- **Problem to solve**
Every line below from the one containing "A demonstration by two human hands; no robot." through the one containing "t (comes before" must be transcribed exactly. Omit all lines outside that stretch.
--- START ---
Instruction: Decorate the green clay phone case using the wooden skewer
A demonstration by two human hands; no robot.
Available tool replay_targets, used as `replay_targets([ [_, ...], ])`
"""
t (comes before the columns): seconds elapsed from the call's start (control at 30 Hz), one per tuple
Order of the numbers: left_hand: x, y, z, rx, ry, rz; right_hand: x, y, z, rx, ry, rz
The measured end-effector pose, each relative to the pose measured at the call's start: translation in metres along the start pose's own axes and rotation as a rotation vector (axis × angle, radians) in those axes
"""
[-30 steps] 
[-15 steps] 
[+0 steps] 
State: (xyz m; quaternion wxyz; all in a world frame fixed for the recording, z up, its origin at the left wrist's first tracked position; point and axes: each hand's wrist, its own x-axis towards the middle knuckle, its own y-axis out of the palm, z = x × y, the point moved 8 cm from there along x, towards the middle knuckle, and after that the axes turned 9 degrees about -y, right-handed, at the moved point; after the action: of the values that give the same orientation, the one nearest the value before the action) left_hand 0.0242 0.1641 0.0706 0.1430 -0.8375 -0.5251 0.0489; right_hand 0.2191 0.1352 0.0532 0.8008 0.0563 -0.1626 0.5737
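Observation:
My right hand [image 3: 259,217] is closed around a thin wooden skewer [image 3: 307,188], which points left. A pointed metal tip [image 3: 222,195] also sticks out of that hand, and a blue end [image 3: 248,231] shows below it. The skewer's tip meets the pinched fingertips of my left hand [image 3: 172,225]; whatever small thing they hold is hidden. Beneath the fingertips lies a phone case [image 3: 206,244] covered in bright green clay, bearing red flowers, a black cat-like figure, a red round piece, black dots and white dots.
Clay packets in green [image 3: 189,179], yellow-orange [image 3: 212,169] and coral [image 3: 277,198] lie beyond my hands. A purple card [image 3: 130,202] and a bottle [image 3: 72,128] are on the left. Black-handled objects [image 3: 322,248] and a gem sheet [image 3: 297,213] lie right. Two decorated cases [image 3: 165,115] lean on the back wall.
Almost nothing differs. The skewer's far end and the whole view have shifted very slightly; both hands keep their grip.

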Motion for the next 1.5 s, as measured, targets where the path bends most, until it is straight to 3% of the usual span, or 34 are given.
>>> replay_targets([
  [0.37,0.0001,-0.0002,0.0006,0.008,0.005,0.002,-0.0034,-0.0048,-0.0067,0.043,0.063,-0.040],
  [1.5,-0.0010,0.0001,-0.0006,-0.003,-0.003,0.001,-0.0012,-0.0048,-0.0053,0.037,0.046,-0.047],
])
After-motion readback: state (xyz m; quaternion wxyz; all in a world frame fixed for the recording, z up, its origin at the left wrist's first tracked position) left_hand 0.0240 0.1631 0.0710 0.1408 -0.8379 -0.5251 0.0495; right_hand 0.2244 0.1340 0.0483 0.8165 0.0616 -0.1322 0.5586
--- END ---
- **Answer for this exercise**
A demonstration by two human hands; no robot.
Available tool replay_targets, used as `replay_targets([ [_, ...], ])`
"""
t (comes before the columns): seconds elapsed from the call's start (control at 30 Hz), one per tuple

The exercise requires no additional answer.